§ What is required: In the entries below, find the line with "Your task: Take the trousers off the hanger" and the line with "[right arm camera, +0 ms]"; reproduce those two lines and all lines between them exactly, without pictures.

§ Provided data:
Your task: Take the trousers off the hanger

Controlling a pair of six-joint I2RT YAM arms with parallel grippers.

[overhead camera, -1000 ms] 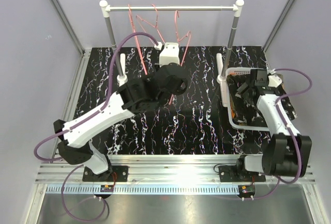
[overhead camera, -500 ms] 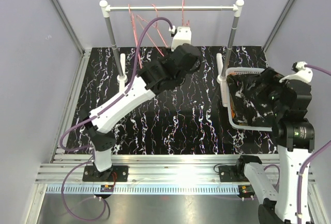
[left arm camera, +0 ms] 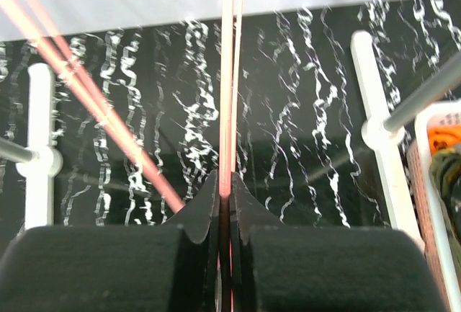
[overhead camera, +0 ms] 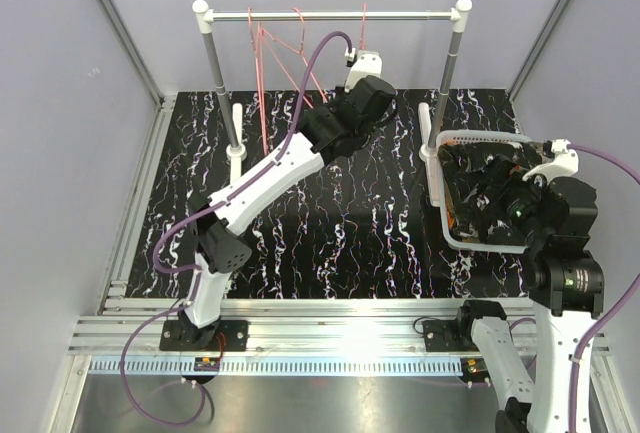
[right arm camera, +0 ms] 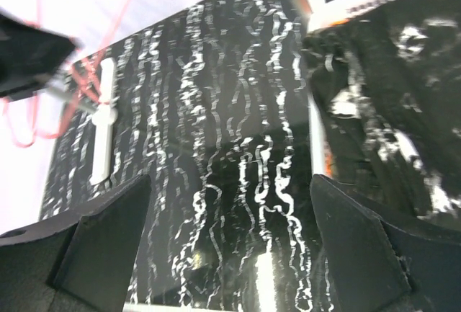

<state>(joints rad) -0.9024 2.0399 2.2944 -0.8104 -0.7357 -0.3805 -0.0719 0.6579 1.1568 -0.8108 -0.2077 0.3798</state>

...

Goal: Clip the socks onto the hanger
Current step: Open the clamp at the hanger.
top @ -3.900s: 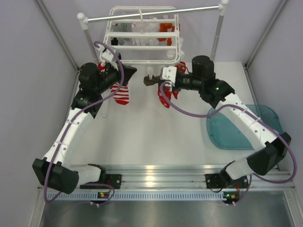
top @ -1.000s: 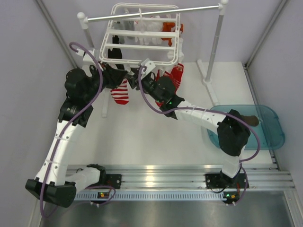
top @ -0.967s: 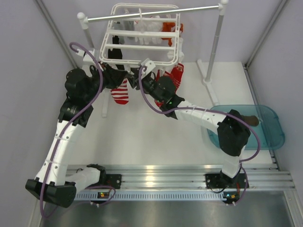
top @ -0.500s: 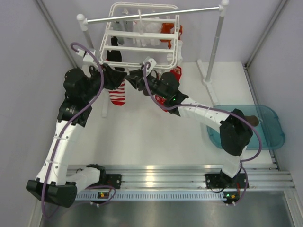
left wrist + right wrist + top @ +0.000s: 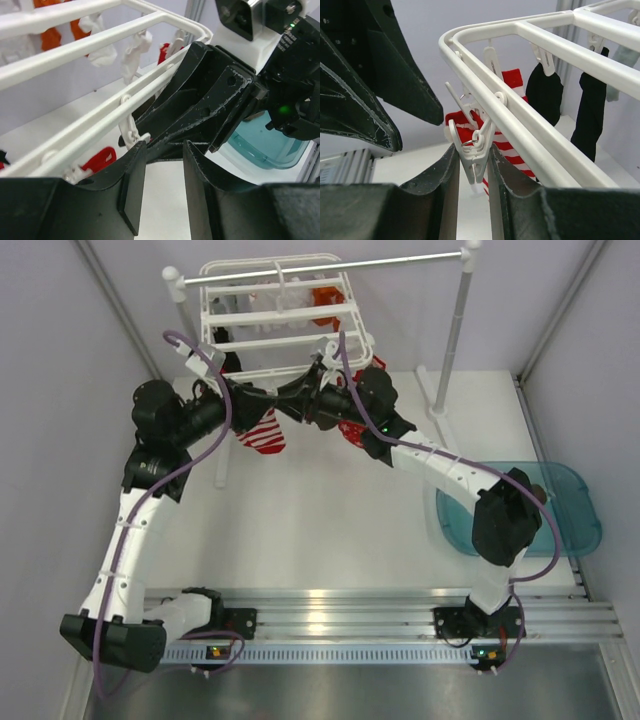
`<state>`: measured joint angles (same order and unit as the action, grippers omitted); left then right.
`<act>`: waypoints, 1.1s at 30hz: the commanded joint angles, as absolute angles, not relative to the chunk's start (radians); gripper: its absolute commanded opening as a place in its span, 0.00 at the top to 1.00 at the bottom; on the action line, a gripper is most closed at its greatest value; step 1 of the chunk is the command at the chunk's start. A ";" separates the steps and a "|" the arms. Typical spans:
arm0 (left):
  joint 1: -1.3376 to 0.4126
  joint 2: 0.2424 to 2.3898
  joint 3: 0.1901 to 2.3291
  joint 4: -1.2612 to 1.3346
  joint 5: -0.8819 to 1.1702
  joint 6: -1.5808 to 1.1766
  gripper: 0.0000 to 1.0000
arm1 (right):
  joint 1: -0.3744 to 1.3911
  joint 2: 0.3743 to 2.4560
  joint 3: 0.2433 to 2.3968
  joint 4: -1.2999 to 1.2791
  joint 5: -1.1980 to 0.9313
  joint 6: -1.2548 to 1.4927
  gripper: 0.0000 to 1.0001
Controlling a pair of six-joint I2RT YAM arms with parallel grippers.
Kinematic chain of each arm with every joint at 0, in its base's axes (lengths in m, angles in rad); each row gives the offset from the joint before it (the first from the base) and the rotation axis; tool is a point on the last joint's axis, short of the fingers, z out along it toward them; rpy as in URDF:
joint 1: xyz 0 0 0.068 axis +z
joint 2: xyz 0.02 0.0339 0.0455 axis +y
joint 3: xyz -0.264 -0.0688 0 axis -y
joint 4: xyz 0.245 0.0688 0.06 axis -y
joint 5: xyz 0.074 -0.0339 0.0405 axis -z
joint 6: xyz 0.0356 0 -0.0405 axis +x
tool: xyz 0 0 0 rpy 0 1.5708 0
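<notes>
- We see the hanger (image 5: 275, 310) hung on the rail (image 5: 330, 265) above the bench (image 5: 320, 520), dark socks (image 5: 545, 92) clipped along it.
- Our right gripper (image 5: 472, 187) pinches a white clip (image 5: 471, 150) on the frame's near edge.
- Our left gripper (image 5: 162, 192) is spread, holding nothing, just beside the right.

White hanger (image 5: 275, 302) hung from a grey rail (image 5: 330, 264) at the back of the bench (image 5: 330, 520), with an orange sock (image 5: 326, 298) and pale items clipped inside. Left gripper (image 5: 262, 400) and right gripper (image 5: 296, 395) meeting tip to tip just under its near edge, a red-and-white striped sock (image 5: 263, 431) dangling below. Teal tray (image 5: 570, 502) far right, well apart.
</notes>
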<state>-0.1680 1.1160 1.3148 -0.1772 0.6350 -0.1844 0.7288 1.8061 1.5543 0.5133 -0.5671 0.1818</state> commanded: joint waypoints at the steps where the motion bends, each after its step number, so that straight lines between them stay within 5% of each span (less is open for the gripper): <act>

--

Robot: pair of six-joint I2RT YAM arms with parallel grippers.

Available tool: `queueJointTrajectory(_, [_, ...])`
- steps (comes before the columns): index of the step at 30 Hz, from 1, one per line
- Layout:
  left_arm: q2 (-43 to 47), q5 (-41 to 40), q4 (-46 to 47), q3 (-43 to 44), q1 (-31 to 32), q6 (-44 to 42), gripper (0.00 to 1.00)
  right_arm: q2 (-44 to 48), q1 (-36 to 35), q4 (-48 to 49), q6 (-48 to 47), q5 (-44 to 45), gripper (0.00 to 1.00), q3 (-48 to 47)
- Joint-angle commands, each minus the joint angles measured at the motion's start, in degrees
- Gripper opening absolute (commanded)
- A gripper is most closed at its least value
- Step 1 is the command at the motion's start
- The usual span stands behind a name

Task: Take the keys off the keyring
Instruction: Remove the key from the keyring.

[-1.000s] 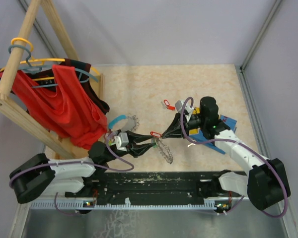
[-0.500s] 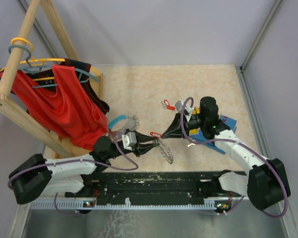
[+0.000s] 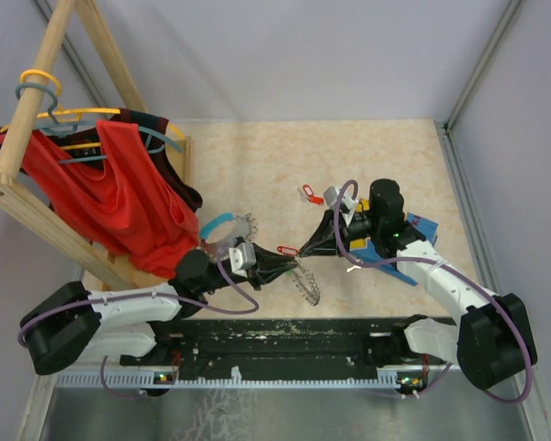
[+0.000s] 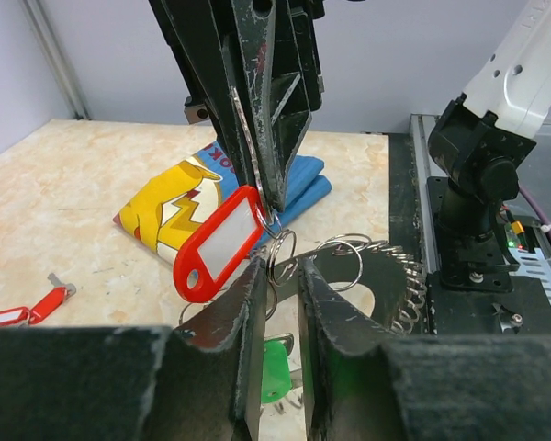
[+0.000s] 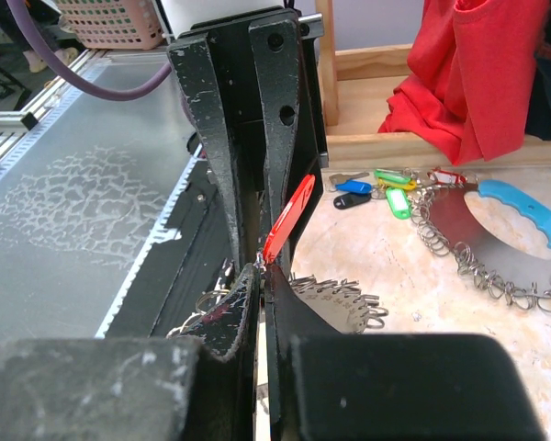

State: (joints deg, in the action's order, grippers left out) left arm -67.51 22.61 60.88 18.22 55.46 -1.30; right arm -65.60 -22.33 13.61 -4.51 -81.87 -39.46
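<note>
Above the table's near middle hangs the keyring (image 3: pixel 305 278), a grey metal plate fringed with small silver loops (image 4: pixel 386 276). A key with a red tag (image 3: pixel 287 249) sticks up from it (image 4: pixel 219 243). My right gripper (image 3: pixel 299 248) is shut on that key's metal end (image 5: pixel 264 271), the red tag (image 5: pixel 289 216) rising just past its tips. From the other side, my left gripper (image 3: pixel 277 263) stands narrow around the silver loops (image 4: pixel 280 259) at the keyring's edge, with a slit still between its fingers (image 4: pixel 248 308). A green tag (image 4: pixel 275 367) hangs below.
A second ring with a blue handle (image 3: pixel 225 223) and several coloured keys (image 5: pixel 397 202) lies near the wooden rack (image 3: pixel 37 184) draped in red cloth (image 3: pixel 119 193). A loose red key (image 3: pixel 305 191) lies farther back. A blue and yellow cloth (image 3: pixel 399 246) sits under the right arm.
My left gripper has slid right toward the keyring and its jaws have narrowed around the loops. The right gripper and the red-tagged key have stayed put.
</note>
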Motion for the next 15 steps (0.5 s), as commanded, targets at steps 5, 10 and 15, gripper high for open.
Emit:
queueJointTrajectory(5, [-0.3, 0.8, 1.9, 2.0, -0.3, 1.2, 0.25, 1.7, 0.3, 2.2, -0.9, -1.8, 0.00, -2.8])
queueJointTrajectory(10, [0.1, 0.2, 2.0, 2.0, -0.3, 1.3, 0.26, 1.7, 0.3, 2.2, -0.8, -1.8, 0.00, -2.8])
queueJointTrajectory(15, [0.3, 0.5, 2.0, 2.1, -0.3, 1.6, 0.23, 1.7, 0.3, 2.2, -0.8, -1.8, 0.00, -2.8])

§ Reply to the task:
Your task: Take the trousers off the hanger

Controlling a pair of six-joint I2RT YAM arms with parallel grippers.

[overhead camera, -1000 ms] 
[overhead camera, -500 ms] 
[left arm camera, +0 ms] 
[overhead camera, +0 ms] 
[right arm camera, +0 ms] 

Nothing further is required for this exercise.